## Information supplied
+ + +

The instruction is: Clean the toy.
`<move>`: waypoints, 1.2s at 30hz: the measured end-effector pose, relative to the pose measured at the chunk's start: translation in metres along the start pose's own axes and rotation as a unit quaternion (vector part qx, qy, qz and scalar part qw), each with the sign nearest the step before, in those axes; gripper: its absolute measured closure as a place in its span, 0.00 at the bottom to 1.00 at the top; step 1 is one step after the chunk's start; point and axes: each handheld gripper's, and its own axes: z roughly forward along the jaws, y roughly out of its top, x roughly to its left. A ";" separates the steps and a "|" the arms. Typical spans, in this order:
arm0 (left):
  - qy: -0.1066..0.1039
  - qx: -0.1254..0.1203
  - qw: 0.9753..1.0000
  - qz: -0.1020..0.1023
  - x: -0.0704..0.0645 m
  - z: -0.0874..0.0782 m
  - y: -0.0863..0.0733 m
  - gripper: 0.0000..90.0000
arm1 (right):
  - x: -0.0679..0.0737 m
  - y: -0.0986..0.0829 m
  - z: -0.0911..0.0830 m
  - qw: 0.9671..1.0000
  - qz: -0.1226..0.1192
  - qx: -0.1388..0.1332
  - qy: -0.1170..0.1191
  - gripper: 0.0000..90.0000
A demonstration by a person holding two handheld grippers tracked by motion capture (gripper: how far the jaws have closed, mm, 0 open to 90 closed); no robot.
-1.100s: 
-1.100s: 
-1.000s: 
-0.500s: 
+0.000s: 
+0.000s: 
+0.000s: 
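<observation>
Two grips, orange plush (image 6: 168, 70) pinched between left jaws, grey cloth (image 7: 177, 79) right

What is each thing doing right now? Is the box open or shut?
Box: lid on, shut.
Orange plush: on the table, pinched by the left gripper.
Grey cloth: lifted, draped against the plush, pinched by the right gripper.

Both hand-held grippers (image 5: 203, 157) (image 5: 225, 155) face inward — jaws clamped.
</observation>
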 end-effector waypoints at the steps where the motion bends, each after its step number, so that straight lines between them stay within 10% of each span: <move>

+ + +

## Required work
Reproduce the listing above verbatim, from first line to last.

## Response to the task
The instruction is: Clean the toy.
`<move>`: waypoints, 1.2s at 30hz: the measured end-effector pose, relative to the pose measured at the chunk's start: translation in metres along the start pose's own axes and rotation as a unit quaternion (vector part qx, qy, qz and scalar part qw), each with the sign nearest the step before, in those axes; gripper: its absolute measured closure as a place in its span, 0.00 at the bottom to 1.00 at the top; step 1 is one step after the chunk's start; point and axes: each handheld gripper's, and its own axes: z roughly forward along the jaws, y roughly out of its top, x roughly to its left. A ";" separates the steps and a "|" the arms. Typical spans, in this order:
arm0 (left):
  - qy: -0.1066..0.1039
  - qx: -0.1254..0.1203
  - qw: 0.9753..1.0000
  - qz: -0.1020..0.1023
  - x: -0.0704..0.0645 m
  - z: -0.0874..0.0782 m
  - y: -0.0863..0.0733 m
  - gripper: 0.0000..90.0000
arm1 (right):
  - x: -0.0679..0.0737 m
  - y: -0.0986..0.0829 m
  - z: -0.0911..0.0830 m
  - qw: 0.9671..1.0000
  - qz: -0.1226..0.1192
  - qx: -0.1388..0.1332
  - qy: -0.1170..0.1191
  - gripper: 0.0000..90.0000
A demonstration by a person holding two handheld grippers tracked by motion capture (gripper: how far the jaws have closed, mm, 0 open to 90 closed); no robot.
-1.100s: 
-1.100s: 
-1.000s: 
-0.500s: 
+0.000s: 
+0.000s: 
+0.000s: 
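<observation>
Two grips, orange plush (image 6: 168, 70) pinched between left jaws, grey cloth (image 7: 177, 79) right

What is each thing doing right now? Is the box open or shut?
Box: lid on, shut.
Orange plush: on the table, pinched by the left gripper.
Grey cloth: lifted, draped against the plush, pinched by the right gripper.

Both hand-held grippers (image 5: 203, 157) (image 5: 225, 155) face inward — jaws clamped.
</observation>
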 end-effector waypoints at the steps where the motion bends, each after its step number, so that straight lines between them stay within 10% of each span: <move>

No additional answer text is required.